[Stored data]
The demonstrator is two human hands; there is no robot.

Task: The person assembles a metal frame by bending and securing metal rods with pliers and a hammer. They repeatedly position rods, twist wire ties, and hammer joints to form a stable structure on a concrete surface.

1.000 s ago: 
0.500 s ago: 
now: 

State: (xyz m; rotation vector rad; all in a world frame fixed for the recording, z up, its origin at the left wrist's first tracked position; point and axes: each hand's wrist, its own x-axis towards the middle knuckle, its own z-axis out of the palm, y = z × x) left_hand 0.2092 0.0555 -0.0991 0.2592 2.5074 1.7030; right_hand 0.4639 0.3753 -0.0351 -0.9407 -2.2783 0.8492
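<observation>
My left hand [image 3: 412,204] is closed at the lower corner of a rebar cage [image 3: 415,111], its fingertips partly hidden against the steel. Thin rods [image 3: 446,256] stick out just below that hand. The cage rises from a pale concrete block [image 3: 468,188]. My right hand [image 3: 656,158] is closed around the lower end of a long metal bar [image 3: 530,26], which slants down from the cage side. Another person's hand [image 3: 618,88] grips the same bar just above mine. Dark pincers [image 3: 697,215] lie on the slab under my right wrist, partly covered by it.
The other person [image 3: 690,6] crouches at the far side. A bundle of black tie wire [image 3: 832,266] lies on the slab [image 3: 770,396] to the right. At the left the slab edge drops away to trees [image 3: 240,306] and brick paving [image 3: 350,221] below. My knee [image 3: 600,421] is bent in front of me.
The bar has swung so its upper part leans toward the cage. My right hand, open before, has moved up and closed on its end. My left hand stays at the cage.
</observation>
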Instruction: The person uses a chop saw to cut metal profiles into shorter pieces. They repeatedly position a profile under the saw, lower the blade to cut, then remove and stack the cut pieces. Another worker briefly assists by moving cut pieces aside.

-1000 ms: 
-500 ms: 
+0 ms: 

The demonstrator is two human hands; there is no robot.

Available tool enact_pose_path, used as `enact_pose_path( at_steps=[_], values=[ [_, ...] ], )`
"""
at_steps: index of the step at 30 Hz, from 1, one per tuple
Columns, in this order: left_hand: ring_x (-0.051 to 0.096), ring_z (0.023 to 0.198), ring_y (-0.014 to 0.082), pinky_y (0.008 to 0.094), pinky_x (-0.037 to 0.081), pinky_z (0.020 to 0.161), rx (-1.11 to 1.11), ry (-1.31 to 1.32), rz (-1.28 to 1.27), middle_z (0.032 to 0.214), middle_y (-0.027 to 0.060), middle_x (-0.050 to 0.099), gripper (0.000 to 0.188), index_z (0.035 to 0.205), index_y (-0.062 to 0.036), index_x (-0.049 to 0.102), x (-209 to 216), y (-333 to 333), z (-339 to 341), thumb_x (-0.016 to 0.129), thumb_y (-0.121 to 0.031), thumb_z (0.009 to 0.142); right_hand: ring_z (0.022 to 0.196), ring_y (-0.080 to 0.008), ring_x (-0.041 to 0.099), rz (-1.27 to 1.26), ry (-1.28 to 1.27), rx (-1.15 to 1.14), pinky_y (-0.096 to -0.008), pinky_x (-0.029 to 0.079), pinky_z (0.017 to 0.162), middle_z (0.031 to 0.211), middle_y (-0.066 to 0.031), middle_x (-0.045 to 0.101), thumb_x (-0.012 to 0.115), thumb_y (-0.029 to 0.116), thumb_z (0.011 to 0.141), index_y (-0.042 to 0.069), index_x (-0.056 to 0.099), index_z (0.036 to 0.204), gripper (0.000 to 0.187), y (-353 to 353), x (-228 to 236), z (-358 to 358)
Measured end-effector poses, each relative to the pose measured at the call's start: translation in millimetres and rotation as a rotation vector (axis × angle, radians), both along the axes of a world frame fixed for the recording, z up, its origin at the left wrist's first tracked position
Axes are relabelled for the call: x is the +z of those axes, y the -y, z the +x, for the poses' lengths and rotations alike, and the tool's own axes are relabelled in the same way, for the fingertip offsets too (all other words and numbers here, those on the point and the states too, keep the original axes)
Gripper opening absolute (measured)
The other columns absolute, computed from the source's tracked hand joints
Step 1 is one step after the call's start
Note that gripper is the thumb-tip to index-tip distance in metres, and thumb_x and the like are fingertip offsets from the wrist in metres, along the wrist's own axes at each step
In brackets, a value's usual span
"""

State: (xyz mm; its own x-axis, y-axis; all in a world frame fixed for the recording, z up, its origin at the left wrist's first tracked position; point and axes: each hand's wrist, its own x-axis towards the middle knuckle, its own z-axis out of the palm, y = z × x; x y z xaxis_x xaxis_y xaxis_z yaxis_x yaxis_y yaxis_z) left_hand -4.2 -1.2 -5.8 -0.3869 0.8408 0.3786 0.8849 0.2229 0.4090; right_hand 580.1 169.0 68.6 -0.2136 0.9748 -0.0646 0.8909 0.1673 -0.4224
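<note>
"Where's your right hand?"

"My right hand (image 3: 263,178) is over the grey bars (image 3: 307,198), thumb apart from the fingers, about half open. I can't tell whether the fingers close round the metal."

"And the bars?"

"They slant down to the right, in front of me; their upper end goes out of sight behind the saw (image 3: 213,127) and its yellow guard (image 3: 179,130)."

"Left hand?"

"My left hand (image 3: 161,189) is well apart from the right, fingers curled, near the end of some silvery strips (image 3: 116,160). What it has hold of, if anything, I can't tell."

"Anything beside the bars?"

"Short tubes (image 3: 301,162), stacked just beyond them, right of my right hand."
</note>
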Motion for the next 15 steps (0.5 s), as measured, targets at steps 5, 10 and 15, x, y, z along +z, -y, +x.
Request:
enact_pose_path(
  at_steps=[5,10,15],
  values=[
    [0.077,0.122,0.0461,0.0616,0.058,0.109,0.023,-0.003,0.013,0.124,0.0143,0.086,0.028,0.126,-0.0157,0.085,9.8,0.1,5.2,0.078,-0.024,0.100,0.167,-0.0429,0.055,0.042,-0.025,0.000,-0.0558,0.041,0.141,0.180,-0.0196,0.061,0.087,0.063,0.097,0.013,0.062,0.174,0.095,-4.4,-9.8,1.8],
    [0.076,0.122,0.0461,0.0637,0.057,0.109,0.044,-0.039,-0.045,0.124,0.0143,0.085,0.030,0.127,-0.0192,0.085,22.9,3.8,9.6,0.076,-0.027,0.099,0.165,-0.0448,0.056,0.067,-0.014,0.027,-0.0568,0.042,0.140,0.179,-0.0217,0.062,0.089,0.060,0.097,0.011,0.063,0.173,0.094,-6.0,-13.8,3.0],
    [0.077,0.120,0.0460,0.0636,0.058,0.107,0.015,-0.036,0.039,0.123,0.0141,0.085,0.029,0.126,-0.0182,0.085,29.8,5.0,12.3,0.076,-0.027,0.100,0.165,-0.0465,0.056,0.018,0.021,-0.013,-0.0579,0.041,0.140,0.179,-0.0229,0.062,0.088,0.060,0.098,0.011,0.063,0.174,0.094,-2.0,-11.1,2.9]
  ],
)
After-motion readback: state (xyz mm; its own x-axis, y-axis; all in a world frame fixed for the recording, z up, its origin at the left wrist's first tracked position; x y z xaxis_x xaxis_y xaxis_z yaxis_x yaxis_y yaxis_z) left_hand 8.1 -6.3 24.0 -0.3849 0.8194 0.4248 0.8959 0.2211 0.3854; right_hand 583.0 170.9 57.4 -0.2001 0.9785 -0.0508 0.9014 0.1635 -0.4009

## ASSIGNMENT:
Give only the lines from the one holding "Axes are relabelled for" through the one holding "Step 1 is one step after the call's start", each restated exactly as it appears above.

## RESPONSE FOR THIS EXERCISE:
Axes are relabelled for the call: x is the +z of those axes, y the -y, z the +x, for the poses' lengths and rotations alike, and the tool's own axes are relabelled in the same way, for the fingertip offsets too (all other words and numbers here, those on the point and the states too, keep the original axes)
Gripper opening absolute (measured)
The other columns absolute, computed from the source's tracked hand joints
Step 1 is one step after the call's start

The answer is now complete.